[Task item] The answer should consist of all the records, written out word for word.
** Information follows **
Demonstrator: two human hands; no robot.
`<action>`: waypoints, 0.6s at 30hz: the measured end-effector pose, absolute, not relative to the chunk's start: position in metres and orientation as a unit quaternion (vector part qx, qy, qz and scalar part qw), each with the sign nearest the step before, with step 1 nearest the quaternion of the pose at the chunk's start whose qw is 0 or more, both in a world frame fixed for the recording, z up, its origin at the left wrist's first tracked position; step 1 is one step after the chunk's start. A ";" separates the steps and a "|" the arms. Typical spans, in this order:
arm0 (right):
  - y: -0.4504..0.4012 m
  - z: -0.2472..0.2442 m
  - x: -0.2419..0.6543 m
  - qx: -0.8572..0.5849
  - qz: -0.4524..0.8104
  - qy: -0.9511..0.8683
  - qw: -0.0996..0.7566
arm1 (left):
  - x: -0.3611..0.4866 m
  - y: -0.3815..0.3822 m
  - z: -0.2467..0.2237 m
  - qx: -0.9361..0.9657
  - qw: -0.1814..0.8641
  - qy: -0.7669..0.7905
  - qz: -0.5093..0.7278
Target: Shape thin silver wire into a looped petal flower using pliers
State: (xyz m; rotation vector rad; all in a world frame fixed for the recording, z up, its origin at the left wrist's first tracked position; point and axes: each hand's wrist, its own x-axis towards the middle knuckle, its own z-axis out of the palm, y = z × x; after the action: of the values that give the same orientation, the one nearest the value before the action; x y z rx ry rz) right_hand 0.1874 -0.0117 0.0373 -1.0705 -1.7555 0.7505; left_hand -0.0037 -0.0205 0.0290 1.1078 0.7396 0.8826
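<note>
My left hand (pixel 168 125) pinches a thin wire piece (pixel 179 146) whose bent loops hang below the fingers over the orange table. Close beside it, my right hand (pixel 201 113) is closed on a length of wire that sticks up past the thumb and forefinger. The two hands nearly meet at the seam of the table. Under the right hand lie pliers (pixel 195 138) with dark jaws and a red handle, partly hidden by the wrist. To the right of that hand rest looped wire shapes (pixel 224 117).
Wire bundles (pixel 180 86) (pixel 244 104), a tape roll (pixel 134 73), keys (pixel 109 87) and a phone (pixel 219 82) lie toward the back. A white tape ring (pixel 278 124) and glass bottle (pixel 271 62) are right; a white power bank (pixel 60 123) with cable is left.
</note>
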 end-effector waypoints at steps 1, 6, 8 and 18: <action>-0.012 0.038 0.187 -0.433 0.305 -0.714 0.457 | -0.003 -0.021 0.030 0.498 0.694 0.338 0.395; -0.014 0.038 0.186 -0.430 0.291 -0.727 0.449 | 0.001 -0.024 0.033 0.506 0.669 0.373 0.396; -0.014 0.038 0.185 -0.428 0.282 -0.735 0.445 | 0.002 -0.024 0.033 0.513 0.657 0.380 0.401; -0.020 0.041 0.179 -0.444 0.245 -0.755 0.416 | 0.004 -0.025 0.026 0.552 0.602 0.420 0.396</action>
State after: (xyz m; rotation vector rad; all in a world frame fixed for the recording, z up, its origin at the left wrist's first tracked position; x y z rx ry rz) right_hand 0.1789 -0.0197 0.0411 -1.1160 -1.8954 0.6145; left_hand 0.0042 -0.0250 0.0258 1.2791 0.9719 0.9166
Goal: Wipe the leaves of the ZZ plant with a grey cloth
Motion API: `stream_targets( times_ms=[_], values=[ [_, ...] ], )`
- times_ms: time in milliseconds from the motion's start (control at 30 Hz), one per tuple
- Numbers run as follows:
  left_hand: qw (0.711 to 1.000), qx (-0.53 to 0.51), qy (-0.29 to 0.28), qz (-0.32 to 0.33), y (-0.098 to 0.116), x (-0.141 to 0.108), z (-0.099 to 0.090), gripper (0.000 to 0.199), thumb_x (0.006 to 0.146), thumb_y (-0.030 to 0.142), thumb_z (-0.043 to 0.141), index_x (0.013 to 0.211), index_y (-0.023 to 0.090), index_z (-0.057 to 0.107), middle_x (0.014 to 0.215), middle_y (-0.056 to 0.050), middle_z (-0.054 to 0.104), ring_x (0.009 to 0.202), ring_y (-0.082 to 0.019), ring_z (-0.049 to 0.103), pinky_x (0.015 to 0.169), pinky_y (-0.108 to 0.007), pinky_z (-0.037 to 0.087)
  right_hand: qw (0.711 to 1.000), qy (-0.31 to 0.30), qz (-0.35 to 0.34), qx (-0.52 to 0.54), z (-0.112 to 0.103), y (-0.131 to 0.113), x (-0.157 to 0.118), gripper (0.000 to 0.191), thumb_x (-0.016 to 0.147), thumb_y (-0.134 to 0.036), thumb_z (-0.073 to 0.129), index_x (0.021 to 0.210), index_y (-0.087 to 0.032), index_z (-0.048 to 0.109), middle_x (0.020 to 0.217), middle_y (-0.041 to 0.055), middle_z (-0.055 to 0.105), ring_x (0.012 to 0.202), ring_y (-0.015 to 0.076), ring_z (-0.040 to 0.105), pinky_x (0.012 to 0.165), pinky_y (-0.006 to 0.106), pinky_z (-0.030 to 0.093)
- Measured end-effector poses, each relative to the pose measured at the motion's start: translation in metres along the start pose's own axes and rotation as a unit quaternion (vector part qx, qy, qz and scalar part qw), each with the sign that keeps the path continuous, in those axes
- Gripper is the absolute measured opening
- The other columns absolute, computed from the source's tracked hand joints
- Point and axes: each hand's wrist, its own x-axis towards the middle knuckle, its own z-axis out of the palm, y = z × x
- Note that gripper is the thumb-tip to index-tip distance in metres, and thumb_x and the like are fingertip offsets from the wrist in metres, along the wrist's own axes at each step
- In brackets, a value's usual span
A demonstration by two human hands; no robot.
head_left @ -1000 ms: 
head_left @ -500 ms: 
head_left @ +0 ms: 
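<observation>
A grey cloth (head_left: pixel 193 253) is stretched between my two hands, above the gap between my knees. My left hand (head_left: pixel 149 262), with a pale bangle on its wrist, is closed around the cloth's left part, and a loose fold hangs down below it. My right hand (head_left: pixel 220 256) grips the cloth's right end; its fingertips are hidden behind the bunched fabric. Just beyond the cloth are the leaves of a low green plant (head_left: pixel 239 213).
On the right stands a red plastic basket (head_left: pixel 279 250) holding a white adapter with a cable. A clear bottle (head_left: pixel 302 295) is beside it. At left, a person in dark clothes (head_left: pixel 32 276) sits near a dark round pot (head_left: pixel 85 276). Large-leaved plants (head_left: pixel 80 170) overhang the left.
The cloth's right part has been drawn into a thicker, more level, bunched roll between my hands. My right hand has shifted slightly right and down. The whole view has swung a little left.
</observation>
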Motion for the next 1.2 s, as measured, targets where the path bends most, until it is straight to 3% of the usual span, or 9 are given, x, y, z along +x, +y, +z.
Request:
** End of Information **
[Task answer]
Demonstrator: two human hands; no robot.
`<action>`: waypoints, 0.6s at 30hz: the measured end-effector pose, absolute, not relative to the chunk's start: position in metres and orientation as a unit quaternion (vector part qx, qy, qz and scalar part qw), each with the sign nearest the step before, with step 1 nearest the quaternion of the pose at the chunk's start whose qw is 0 or more, both in a world frame fixed for the recording, z up, its origin at the left wrist's first tracked position; step 1 is one step after the chunk's start. A ";" separates the steps and a "|" the arms. Typical spans, in this order:
arm0 (right):
  - y: -0.4504..0.4012 m
  - z: -0.2472..0.2442 m
  - x: -0.2419..0.6543 m
  - qx: -0.8572..0.5849
  - qz: -0.4524..0.8104
  - qy: -0.9511..0.8683
  - qw: -0.0996..0.7566
arm1 (left):
  - x: -0.3611..0.4866 m
  - y: -0.3815..0.3822 m
  - z: -0.2467..0.2237 m
  - qx: -0.9361..0.9657
  - qw: -0.1814..0.8641
  - qy: -0.7669..0.7905
  - qz: -0.5093..0.7278
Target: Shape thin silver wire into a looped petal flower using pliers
State: (xyz m; rotation vector rad; all in a world frame fixed for the recording, z up, its origin at the left wrist's first tracked position; point and axes: each hand's wrist, its own x-axis towards the middle knuckle, its own z-axis out of the palm, y = z × x; after the action: of the values that give the same orientation, the one nearest the value before the action; x y z rx ry rz) right_hand 0.1874 -0.0117 0.0373 -1.0705 -1.7555 0.7505; left_hand -0.0037 -0.0205 0.0290 1.1078 0.7396 0.8826
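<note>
My left hand (pixel 168 125) pinches a thin wire piece (pixel 179 146) whose bent loops hang below the fingers over the orange table. Close beside it, my right hand (pixel 201 113) is closed on a length of wire that sticks up past the thumb and forefinger. The two hands nearly meet at the seam of the table. Under the right hand lie pliers (pixel 195 138) with dark jaws and a red handle, partly hidden by the wrist. To the right of that hand rest looped wire shapes (pixel 224 117).
Wire bundles (pixel 180 86) (pixel 244 104), a tape roll (pixel 134 73), keys (pixel 109 87) and a phone (pixel 219 82) lie toward the back. A white tape ring (pixel 278 124) and glass bottle (pixel 271 62) are right; a white power bank (pixel 60 123) with cable is left.
</note>
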 end-effector waypoints at steps 1, 6, 8 and 18: <action>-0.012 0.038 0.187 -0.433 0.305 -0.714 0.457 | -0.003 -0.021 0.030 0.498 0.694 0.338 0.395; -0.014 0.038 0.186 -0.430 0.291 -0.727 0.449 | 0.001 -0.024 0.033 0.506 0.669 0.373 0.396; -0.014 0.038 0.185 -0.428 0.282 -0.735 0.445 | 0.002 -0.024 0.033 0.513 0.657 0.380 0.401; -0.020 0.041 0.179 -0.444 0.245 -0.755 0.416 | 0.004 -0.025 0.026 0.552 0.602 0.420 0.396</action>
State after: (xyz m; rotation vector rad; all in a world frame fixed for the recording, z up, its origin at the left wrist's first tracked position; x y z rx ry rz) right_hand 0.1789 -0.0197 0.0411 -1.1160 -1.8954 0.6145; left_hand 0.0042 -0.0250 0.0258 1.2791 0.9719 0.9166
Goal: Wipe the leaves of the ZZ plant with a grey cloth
Motion API: `stream_targets( times_ms=[_], values=[ [_, ...] ], )`
- times_ms: time in milliseconds from the motion's start (control at 30 Hz), one per tuple
- Numbers run as follows:
  left_hand: qw (0.711 to 1.000), qx (-0.53 to 0.51), qy (-0.29 to 0.28), qz (-0.32 to 0.33), y (-0.098 to 0.116), x (-0.141 to 0.108), z (-0.099 to 0.090), gripper (0.000 to 0.199), thumb_x (0.006 to 0.146), thumb_y (-0.030 to 0.142), thumb_z (-0.043 to 0.141), index_x (0.013 to 0.211), index_y (-0.023 to 0.090), index_z (-0.057 to 0.107), middle_x (0.014 to 0.215), middle_y (-0.056 to 0.050), middle_z (-0.054 to 0.104), ring_x (0.009 to 0.202), ring_y (-0.082 to 0.019), ring_z (-0.049 to 0.103), pinky_x (0.015 to 0.169), pinky_y (-0.108 to 0.007), pinky_z (-0.037 to 0.087)
  right_hand: qw (0.711 to 1.000), qy (-0.31 to 0.30), qz (-0.35 to 0.34), qx (-0.52 to 0.54), z (-0.112 to 0.103), y (-0.131 to 0.113), x (-0.157 to 0.118), gripper (0.000 to 0.191), thumb_x (-0.016 to 0.147), thumb_y (-0.134 to 0.036), thumb_z (-0.073 to 0.129), index_x (0.021 to 0.210), index_y (-0.087 to 0.032), index_z (-0.048 to 0.109), middle_x (0.020 to 0.217), middle_y (-0.041 to 0.055), middle_z (-0.055 to 0.105), ring_x (0.012 to 0.202), ring_y (-0.015 to 0.076), ring_z (-0.040 to 0.105), pinky_x (0.012 to 0.165), pinky_y (-0.006 to 0.106), pinky_z (-0.030 to 0.093)
- Measured end-effector poses, each relative to the pose measured at the motion's start: translation in metres along the start pose's own axes and rotation as a unit quaternion (vector part qx, qy, qz and scalar part qw), each with the sign that keeps the path continuous, in those axes
- Gripper is the absolute measured opening
- The other columns absolute, computed from the source's tracked hand joints
- Point and axes: each hand's wrist, its own x-axis towards the middle knuckle, its own z-axis out of the palm, y = z × x
- Note that gripper is the thumb-tip to index-tip distance in metres, and thumb_x and the like are fingertip offsets from the wrist in metres, along the wrist's own axes at each step
- In brackets, a value's usual span
A demonstration by two human hands; no robot.
head_left @ -1000 ms: 
head_left @ -500 ms: 
head_left @ +0 ms: 
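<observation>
A grey cloth (head_left: pixel 193 253) is stretched between my two hands, above the gap between my knees. My left hand (head_left: pixel 149 262), with a pale bangle on its wrist, is closed around the cloth's left part, and a loose fold hangs down below it. My right hand (head_left: pixel 220 256) grips the cloth's right end; its fingertips are hidden behind the bunched fabric. Just beyond the cloth are the leaves of a low green plant (head_left: pixel 239 213).
On the right stands a red plastic basket (head_left: pixel 279 250) holding a white adapter with a cable. A clear bottle (head_left: pixel 302 295) is beside it. At left, a person in dark clothes (head_left: pixel 32 276) sits near a dark round pot (head_left: pixel 85 276). Large-leaved plants (head_left: pixel 80 170) overhang the left.
The cloth's right part has been drawn into a thicker, more level, bunched roll between my hands. My right hand has shifted slightly right and down. The whole view has swung a little left.
</observation>
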Motion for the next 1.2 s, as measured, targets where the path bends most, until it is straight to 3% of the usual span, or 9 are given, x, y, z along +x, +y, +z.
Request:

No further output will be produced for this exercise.